Manage cluster configuration
Note
We will retire Azure HDInsight on AKS on January 31, 2025. Before January 31, 2025, you will need to migrate your workloads to Microsoft Fabric or an equivalent Azure product to avoid abrupt termination of your workloads. The remaining clusters on your subscription will be stopped and removed from the host.
Only basic support will be available until the retirement date.
Important
This feature is currently in preview. The Supplemental Terms of Use for Microsoft Azure Previews include more legal terms that apply to Azure features that are in beta, in preview, or otherwise not yet released into general availability. For information about this specific preview, see Azure HDInsight on AKS preview information. For questions or feature suggestions, please submit a request on AskHDInsight with the details and follow us for more updates on Azure HDInsight Community.
HDInsight on AKS allows you to tweak the configuration properties to improve performance of your cluster with certain settings. For example, usage or memory settings. You can do the following actions:
- Update the existing configurations or add new configurations.
- Export the configurations using REST API.
Customize configurations
You can customize configurations using following options:
Using Azure portal
Sign in to Azure portal.
In the Azure portal search bar, type "HDInsight on AKS cluster" and select "Azure HDInsight on AKS clusters" from the drop-down list.
Select your cluster name from the list page.
Go to "Configuration management" blade in the left menu.
Depending on the cluster type, configurations files are listed.

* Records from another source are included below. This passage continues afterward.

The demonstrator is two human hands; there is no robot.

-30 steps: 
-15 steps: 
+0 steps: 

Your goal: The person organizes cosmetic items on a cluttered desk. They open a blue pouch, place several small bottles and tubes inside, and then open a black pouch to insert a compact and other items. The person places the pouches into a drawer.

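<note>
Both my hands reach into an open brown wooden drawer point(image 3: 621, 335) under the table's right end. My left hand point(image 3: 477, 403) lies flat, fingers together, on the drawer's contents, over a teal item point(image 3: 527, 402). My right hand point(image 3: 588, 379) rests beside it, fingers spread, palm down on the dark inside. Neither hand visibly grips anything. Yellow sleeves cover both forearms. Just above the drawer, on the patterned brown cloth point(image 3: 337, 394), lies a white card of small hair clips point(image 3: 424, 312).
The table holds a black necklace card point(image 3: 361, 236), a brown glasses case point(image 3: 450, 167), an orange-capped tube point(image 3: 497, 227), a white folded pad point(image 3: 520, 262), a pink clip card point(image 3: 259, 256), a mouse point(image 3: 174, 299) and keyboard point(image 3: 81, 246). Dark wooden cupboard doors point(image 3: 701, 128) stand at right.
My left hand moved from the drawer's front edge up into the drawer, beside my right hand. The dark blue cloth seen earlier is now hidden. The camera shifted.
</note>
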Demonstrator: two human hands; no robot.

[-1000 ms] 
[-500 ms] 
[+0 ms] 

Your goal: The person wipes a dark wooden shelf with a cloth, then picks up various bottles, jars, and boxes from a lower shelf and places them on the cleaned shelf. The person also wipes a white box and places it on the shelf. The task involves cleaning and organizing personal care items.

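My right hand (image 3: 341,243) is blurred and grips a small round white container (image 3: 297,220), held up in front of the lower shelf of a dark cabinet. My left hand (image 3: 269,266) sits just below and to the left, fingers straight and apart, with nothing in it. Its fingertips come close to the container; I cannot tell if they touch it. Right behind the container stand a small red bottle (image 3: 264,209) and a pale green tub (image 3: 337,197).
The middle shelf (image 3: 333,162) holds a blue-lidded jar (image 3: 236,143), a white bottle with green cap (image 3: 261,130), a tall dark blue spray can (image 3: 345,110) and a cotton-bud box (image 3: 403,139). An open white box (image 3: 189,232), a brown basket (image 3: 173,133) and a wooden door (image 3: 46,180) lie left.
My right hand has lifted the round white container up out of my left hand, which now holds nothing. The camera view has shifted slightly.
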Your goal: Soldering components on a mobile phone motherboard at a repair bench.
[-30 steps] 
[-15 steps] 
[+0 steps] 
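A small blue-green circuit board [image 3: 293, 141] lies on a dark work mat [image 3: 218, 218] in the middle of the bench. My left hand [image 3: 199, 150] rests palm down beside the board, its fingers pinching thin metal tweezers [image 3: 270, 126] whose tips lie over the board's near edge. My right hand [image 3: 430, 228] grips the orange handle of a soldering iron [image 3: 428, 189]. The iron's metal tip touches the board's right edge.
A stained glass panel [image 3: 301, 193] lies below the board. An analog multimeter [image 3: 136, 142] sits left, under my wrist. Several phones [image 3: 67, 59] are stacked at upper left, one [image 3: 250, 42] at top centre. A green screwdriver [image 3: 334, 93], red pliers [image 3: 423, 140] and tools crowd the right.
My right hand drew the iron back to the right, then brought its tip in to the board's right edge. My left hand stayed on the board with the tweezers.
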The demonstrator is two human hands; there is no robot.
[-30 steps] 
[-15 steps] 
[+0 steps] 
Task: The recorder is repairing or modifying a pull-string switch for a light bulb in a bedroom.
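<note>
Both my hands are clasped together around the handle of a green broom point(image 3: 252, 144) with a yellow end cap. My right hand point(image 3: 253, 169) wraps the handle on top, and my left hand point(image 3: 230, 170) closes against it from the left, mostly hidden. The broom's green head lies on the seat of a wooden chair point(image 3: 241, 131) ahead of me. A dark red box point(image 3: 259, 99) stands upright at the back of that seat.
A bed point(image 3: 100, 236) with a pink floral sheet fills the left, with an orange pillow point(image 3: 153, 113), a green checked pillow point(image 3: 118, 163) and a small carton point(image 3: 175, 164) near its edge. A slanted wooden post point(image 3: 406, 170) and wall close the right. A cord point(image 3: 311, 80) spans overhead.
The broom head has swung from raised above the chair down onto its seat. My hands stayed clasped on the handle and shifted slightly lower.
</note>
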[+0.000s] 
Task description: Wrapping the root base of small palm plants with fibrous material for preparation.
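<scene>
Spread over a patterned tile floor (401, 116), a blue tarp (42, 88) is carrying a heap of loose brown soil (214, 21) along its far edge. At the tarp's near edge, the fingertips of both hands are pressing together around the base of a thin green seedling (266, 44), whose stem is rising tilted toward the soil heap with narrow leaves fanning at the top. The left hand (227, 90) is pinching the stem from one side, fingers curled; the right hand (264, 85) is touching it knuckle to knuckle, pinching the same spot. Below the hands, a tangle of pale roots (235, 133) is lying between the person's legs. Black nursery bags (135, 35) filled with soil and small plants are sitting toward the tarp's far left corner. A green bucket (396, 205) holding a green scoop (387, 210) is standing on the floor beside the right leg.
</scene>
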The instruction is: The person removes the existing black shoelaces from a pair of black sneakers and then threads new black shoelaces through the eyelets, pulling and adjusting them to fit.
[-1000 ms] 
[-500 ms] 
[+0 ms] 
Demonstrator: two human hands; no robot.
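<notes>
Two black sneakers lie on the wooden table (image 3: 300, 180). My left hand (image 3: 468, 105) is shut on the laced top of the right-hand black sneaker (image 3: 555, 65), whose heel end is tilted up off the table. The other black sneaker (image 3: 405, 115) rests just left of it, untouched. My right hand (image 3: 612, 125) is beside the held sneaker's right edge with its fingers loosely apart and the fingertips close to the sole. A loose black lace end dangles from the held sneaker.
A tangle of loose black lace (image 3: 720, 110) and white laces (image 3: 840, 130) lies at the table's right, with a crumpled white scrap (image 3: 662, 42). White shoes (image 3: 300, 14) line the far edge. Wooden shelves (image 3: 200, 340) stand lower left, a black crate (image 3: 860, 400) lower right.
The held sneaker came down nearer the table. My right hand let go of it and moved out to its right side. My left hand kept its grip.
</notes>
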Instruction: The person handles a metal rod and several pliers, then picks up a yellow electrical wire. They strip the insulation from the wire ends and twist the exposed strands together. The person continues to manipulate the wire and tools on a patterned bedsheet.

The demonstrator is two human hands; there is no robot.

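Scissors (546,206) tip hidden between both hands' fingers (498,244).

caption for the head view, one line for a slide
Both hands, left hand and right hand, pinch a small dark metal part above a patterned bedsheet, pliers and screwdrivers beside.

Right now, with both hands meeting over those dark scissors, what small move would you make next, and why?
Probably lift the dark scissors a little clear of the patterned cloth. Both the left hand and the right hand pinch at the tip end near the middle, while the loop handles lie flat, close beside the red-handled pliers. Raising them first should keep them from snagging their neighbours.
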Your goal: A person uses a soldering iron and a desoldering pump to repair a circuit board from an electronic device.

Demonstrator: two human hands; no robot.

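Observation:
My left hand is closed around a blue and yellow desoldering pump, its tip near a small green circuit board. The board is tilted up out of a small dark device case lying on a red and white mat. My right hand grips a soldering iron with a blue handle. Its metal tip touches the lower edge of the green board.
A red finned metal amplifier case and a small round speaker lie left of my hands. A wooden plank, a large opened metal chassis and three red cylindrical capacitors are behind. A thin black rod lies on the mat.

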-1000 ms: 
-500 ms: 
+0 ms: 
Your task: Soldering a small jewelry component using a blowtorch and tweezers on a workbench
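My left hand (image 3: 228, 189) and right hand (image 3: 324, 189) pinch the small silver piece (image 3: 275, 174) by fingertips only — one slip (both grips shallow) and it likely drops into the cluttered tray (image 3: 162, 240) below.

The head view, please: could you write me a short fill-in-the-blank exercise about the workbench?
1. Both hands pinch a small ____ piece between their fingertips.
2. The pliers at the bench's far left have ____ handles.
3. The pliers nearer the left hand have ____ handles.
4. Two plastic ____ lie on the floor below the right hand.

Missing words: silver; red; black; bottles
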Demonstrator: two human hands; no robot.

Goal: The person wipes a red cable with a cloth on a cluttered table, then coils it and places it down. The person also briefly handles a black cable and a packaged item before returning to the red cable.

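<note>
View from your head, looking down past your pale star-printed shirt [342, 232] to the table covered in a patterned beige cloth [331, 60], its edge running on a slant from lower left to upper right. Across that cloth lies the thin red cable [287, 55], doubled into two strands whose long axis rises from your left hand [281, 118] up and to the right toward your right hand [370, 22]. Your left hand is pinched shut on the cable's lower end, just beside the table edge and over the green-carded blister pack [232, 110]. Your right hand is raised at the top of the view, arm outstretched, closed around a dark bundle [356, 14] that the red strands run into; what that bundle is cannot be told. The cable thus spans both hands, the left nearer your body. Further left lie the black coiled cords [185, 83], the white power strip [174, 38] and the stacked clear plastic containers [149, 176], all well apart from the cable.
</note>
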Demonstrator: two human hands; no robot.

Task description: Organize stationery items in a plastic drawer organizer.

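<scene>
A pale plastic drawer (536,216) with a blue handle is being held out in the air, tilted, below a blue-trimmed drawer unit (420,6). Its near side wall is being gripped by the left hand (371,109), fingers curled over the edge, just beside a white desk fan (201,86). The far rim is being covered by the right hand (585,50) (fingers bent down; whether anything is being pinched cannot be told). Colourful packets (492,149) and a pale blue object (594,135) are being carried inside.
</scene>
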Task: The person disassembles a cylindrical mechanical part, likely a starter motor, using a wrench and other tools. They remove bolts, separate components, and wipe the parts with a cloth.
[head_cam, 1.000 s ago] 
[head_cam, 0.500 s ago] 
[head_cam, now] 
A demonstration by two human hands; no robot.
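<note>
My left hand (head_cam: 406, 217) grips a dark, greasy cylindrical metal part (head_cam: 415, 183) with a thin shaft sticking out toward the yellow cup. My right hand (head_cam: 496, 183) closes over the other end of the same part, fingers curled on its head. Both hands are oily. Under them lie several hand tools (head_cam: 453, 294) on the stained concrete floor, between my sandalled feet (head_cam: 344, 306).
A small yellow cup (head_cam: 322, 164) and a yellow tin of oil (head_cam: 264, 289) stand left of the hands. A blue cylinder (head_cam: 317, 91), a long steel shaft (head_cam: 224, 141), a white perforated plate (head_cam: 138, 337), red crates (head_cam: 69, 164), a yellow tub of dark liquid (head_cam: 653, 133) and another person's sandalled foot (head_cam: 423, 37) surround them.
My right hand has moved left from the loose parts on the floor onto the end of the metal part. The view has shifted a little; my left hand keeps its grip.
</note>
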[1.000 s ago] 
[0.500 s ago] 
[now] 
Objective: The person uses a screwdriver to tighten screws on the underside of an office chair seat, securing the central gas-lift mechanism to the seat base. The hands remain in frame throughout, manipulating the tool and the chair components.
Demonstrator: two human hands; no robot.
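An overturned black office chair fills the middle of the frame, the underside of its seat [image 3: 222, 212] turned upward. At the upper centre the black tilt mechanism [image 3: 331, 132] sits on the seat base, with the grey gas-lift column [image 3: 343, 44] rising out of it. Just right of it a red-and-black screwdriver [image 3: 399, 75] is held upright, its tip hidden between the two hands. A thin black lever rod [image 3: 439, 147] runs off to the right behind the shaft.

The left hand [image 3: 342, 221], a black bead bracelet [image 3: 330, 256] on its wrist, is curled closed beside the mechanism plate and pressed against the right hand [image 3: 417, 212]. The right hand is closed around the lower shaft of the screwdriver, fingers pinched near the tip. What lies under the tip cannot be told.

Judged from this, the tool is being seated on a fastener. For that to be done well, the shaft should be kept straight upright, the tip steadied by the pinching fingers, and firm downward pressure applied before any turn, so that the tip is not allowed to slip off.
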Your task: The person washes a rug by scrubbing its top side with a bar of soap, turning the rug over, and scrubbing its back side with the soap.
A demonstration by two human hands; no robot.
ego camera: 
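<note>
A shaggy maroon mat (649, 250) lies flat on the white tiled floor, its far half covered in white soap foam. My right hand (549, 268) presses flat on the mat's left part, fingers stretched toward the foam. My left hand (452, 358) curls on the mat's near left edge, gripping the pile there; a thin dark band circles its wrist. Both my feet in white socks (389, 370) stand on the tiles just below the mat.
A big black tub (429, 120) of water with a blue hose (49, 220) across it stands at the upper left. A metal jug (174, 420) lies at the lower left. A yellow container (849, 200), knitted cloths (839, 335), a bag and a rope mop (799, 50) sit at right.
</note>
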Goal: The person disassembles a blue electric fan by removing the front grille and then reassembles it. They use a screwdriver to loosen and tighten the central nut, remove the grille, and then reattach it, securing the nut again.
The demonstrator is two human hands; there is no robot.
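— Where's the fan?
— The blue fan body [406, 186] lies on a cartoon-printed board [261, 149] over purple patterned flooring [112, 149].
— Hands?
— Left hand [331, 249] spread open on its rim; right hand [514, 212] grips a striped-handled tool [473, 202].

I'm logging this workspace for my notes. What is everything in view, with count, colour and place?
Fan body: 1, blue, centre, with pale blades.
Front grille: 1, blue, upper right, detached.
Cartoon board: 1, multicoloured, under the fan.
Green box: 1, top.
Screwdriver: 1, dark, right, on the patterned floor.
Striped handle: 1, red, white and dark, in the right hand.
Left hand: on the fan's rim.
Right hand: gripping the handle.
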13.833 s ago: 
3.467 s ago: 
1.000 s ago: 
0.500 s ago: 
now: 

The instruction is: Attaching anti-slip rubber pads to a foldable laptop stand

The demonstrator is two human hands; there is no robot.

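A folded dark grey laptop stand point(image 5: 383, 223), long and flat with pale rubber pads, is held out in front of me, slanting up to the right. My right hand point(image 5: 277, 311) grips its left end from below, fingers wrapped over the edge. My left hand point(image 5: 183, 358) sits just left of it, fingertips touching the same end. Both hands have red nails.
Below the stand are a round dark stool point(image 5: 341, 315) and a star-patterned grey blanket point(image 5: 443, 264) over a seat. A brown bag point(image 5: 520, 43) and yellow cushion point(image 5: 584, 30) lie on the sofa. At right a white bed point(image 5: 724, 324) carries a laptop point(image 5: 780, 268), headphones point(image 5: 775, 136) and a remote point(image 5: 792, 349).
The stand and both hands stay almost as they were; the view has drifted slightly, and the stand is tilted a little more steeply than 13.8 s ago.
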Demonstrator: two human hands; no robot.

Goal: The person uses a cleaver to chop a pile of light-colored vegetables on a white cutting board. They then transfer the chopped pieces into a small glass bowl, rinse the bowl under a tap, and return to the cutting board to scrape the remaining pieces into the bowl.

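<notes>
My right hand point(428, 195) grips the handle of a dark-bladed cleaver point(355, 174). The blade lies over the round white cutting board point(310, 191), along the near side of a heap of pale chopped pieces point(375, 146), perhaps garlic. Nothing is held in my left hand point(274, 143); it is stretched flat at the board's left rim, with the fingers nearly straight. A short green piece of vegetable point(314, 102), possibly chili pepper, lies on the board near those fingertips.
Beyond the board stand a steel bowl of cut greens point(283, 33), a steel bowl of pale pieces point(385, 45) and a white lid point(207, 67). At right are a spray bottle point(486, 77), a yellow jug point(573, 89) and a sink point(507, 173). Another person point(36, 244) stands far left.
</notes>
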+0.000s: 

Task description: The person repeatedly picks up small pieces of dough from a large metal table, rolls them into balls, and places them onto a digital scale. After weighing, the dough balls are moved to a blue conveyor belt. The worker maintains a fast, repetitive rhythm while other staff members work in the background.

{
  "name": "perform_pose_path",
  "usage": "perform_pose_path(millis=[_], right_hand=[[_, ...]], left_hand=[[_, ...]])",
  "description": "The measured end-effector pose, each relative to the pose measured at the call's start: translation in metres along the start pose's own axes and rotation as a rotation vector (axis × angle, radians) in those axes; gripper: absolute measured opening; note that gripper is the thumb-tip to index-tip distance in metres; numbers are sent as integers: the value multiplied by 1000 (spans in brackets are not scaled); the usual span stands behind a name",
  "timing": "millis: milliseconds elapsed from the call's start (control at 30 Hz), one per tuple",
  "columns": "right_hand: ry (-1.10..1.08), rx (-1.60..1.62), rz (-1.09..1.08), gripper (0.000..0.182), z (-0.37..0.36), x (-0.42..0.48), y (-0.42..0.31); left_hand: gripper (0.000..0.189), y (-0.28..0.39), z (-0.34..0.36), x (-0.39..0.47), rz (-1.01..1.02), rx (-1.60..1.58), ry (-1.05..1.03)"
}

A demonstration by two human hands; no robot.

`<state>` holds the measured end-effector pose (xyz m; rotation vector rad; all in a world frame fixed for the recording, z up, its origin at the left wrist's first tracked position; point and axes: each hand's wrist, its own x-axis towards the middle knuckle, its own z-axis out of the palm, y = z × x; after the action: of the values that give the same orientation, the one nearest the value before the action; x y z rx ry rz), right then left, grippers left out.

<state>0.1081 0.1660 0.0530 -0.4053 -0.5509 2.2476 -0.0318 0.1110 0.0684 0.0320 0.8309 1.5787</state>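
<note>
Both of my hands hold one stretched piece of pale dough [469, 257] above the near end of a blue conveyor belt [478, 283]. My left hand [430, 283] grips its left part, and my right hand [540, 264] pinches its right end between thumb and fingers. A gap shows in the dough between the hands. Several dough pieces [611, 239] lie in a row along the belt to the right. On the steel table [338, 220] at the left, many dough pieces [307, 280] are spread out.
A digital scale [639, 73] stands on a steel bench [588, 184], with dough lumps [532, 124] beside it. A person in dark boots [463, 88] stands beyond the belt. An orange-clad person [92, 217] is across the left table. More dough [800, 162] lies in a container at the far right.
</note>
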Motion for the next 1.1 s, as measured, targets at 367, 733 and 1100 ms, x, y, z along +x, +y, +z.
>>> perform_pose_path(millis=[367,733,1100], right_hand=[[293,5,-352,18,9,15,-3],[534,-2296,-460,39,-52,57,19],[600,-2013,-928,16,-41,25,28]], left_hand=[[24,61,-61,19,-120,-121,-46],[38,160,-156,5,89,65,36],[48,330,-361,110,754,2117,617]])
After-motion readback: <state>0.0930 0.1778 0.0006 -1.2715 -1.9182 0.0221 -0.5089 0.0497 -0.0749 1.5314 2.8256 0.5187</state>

For more information, see Trino, Flink, and Spark configurations.
Add new or update the existing key-value pair for the configurations you want to modify.
Select OK and then click Save.
Note
Some configuration change may need service restart to reflect the changes.
Using ARM template
Prerequisites
- ARM template for your cluster.
- Familiarity with ARM template authoring and deployment.
In the ARM template, you can edit serviceConfigsProfiles and specify the OSS configuration file name with the value you would like to overwrite.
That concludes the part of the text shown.